◆ Your goal:
In the copy, include exactly the lines from the one with "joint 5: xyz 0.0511" through the end of the data and no others, both ends kept, with every picture left out.

◆ Records provided:
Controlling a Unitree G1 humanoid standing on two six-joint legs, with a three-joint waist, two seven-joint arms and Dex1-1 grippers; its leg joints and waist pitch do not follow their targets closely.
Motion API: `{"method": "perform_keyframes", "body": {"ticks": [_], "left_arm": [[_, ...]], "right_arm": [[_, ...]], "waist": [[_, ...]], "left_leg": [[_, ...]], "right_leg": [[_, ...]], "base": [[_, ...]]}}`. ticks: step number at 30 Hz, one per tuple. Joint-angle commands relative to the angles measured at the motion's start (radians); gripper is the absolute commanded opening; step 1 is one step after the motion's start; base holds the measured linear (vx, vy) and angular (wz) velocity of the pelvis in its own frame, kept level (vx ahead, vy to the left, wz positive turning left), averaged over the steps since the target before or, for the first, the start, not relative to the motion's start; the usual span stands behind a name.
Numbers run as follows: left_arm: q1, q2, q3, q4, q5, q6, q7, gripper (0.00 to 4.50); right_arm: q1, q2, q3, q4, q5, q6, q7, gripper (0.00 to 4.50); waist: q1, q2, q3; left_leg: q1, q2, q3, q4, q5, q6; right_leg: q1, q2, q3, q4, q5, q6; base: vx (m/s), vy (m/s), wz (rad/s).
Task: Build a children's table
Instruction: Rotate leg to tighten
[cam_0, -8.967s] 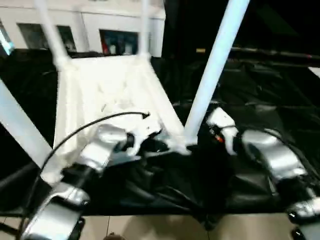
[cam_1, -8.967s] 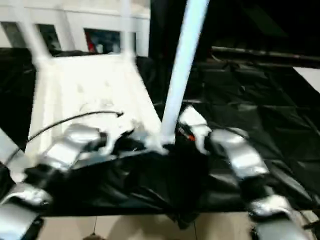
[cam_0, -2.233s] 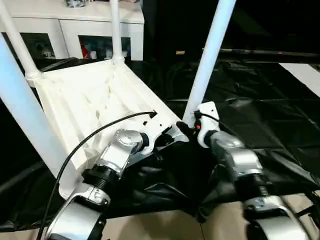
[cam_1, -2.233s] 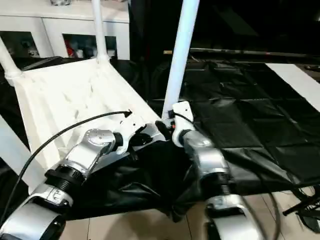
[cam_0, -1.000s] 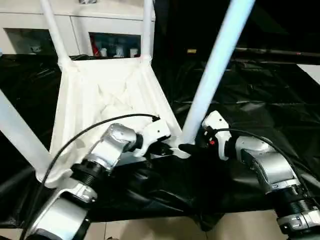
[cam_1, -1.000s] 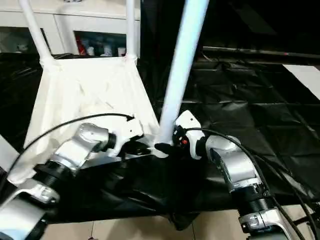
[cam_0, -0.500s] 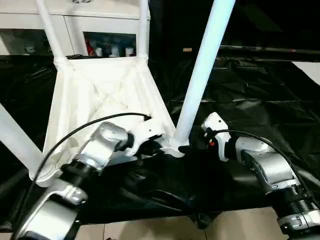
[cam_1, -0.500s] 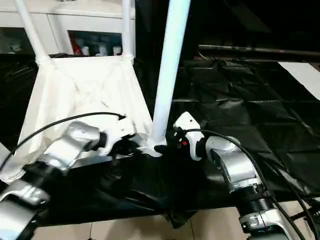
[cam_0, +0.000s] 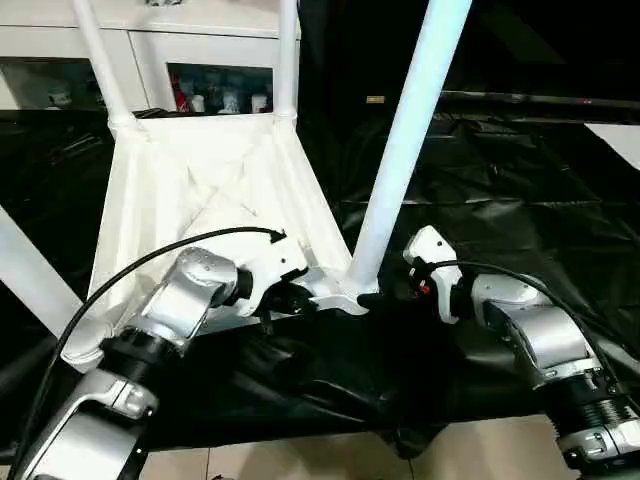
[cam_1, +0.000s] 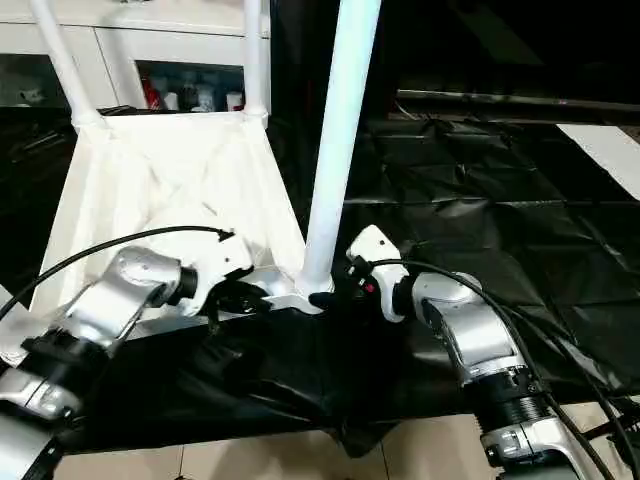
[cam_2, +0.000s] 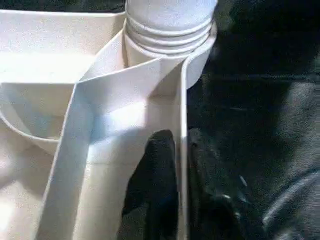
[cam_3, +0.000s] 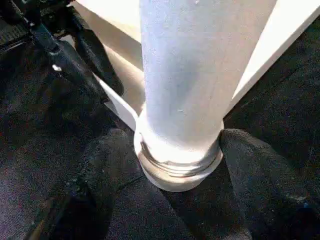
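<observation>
The left gripper (cam_2: 177, 200) is clamped on the near edge wall of the tabletop (cam_0: 200, 190), one black finger (cam_2: 155, 185) inside the wall and the other outside it, just left of the near-right corner socket (cam_0: 345, 295). In the head views its fingertips are hidden behind its own white housing.

The right gripper (cam_3: 175, 165) has its fingers apart, one on each side of the base of the near-right leg (cam_0: 405, 140), where the leg enters the socket; the pads (cam_3: 107, 160) lie close to the socket collar, but whether they press it is hard to make out.

The tabletop lies upside down, ribs up, on a black sheet (cam_0: 520, 200), towards the left. Four legs stand in its corners: the far-left leg (cam_0: 100, 60), the far-right leg (cam_0: 287, 55) and the near-left leg (cam_0: 30, 270) are all cut off by the picture edges, as is the top of the near-right one.

A black cable (cam_0: 150, 265) arches over the left forearm. White cabinets (cam_0: 150, 50) stand behind the sheet.
</observation>
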Motion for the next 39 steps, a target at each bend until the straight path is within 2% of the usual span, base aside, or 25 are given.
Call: {"method": "perform_keyframes", "body": {"ticks": [1,5,10,15,21,23,34,36,39], "left_arm": [[0.012,-0.007,0.005,-0.004,-0.019,0.004,-0.015,0.16],[0.019,-0.003,-0.007,-0.009,-0.019,0.002,-0.029,0.01],[0.036,0.005,-0.022,-0.030,-0.032,-0.001,-0.059,0.01],[0.057,0.003,-0.029,-0.072,-0.060,-0.016,-0.097,0.01],[0.061,0.003,-0.034,-0.078,-0.057,-0.016,-0.099,0.01],[0.063,0.004,-0.035,-0.080,-0.056,-0.015,-0.100,0.00],[0.068,0.007,-0.032,-0.078,-0.049,-0.013,-0.089,0.00],[0.064,0.003,-0.026,-0.066,-0.043,-0.011,-0.070,0.00],[0.036,-0.035,0.004,0.000,-0.008,-0.002,0.060,0.00]], "right_arm": [[-0.008,-0.004,-0.002,0.014,0.004,-0.019,0.002,3.23],[-0.018,-0.002,-0.007,0.026,-0.002,-0.036,-0.013,3.23],[-0.038,0.002,-0.009,0.052,-0.006,-0.053,-0.015,3.23],[-0.055,0.010,-0.003,0.082,0.001,-0.073,0.005,3.23],[-0.063,0.015,0.004,0.097,0.017,-0.076,0.036,3.23],[-0.068,0.019,0.000,0.102,0.025,-0.073,0.046,2.95],[-0.068,0.017,0.009,0.116,0.037,-0.072,0.077,2.14],[-0.066,0.019,0.009,0.117,0.036,-0.074,0.079,2.11],[-0.062,0.036,0.004,0.160,0.019,-0.069,0.032,2.08]], "waist": [[0.005,0.002,-0.057],[0.005,0.003,-0.058],[0.004,0.002,-0.061],[0.005,0.000,-0.060],[0.008,0.003,-0.060],[0.008,0.003,-0.060],[0.008,0.001,-0.061],[0.009,0.001,-0.062],[0.007,0.000,-0.058]], "left_leg": [[0.001,-0.005,0.016,-0.057,-0.280,0.020],[0.001,-0.006,0.015,-0.057,-0.275,0.019],[0.000,-0.005,0.017,-0.054,-0.235,0.028],[0.000,-0.004,0.018,-0.054,-0.244,0.030],[0.002,-0.004,0.017,-0.054,-0.247,0.027],[0.002,-0.005,0.017,-0.054,-0.248,0.026],[0.000,-0.006,0.018,-0.052,-0.231,0.031],[0.001,-0.006,0.018,-0.051,-0.232,0.031],[0.002,-0.006,0.019,-0.052,-0.246,0.028]], "right_leg": [[0.053,-0.026,0.025,-0.057,-0.290,-0.182],[0.054,-0.026,0.026,-0.057,-0.286,-0.179],[0.057,-0.024,0.027,-0.048,-0.214,-0.201],[0.057,-0.027,0.026,-0.048,-0.229,-0.204],[0.057,-0.026,0.027,-0.048,-0.233,-0.202],[0.057,-0.025,0.027,-0.047,-0.225,-0.205],[0.059,-0.025,0.027,-0.045,-0.220,-0.204],[0.059,-0.025,0.027,-0.045,-0.225,-0.203],[0.055,-0.024,0.027,-0.051,-0.248,-0.198]], "base": [[0.000,0.000,0.00],[0.000,0.000,0.00],[0.000,0.000,0.00],[0.000,0.000,0.00],[0.000,0.000,0.00],[0.000,0.000,0.00],[0.000,0.000,0.00],[0.000,0.000,0.00],[0.000,0.000,0.00]]}}
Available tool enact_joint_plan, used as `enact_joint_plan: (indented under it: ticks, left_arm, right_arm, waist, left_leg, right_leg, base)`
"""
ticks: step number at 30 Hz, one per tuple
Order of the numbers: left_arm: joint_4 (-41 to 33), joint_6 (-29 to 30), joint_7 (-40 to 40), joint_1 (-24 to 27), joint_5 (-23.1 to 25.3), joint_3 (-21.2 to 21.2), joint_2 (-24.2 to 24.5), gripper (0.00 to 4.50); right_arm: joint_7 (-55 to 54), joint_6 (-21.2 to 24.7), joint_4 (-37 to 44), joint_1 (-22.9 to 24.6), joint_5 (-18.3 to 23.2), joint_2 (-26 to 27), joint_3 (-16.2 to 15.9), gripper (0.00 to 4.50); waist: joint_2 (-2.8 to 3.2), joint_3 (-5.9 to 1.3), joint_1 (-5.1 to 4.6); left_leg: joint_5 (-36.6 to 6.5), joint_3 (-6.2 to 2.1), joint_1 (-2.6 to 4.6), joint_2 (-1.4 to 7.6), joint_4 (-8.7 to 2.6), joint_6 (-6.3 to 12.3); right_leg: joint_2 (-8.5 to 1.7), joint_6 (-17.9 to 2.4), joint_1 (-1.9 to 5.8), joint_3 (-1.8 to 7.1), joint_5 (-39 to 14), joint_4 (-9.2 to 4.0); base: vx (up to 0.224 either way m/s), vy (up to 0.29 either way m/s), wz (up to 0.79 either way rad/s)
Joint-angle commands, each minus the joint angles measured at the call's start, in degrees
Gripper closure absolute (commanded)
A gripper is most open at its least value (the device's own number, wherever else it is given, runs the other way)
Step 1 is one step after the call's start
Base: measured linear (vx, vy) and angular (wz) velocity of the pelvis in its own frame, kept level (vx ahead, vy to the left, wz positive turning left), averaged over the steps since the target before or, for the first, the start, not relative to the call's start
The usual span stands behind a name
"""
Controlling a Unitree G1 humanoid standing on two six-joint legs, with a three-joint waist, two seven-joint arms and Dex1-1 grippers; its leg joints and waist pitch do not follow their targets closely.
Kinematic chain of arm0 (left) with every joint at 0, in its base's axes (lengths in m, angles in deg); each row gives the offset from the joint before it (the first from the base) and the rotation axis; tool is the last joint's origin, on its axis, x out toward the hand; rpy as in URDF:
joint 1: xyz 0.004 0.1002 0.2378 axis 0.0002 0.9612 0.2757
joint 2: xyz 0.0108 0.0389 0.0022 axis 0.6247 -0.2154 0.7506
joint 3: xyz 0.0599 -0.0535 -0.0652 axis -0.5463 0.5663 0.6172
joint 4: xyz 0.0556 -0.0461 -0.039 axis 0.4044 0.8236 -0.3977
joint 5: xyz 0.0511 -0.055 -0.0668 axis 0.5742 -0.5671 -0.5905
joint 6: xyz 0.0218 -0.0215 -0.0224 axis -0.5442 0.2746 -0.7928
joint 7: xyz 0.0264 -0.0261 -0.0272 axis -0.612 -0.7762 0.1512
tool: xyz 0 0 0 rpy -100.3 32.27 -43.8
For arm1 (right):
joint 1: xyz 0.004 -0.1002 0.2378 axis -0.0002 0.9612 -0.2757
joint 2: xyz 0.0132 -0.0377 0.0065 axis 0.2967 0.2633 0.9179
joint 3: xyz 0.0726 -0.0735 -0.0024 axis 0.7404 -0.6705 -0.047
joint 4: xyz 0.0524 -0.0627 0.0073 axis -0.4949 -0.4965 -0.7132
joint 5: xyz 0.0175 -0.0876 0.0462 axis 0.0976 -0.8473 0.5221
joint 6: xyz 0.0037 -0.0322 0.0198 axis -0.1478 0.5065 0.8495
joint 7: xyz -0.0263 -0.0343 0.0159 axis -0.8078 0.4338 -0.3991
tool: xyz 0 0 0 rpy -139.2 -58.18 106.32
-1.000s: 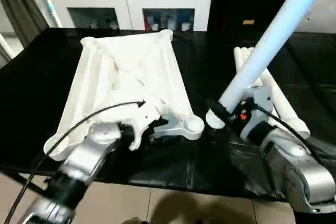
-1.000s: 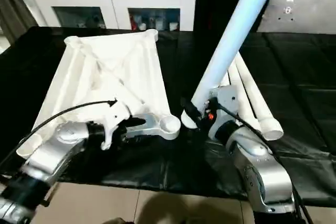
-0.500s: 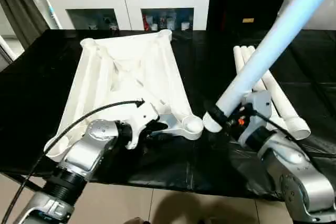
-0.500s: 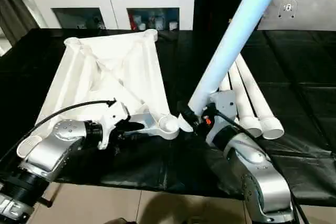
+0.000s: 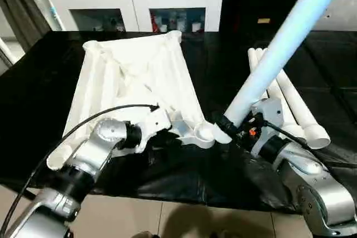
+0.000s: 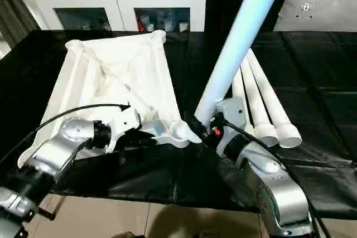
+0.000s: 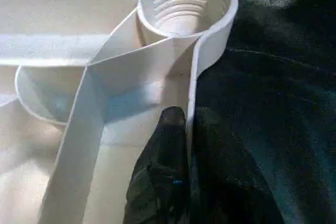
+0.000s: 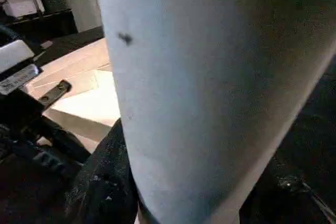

◆ Solved exercise:
joint 5: xyz 0.0511 -0.055 -0.0668 axis 0.5742 -0.5671 -0.5905
joint 6: xyz 0.0218 -0.0215 -0.0224 axis -0.5442 0.2746 -0.7928
joint 7: xyz 0.0264 -0.0261 -0.0272 axis -0.612 -0.7762 0.1512
tool: xyz 0 0 0 rpy -100.3 32.27 -43.8
For arm1 (right):
joint 1: xyz 0.004 -0.1002 0.2378 axis -0.0002 0.9612 -0.2757
joint 2: xyz 0.0132 -0.0377 0.0065 axis 0.2967 0.2633 0.9179
joint 3: xyz 0.0726 -0.0735 -0.0024 axis 0.7404 -0.6705 -0.047
joint 4: xyz 0.0524 -0.0627 0.0073 axis -0.4949 -0.4965 -0.7132
joint 5: xyz 0.0175 -0.0876 0.0462 axis 0.0976 -0.8473 0.5221
joint 6: xyz 0.0037 -0.0322 0.0198 axis -0.1478 0.5065 0.8495
joint 7: xyz -0.0263 -0.0343 0.0159 axis -0.8078 0.4338 -0.3991
tool: xyz 0 0 0 rpy -139.2 -58.18 106.32
-1.000s: 
-1.000s: 
-0.500s: 
-0.500s: 
+0.000s: 
+0.000s: 
+0.000s: 
+0.000s: 

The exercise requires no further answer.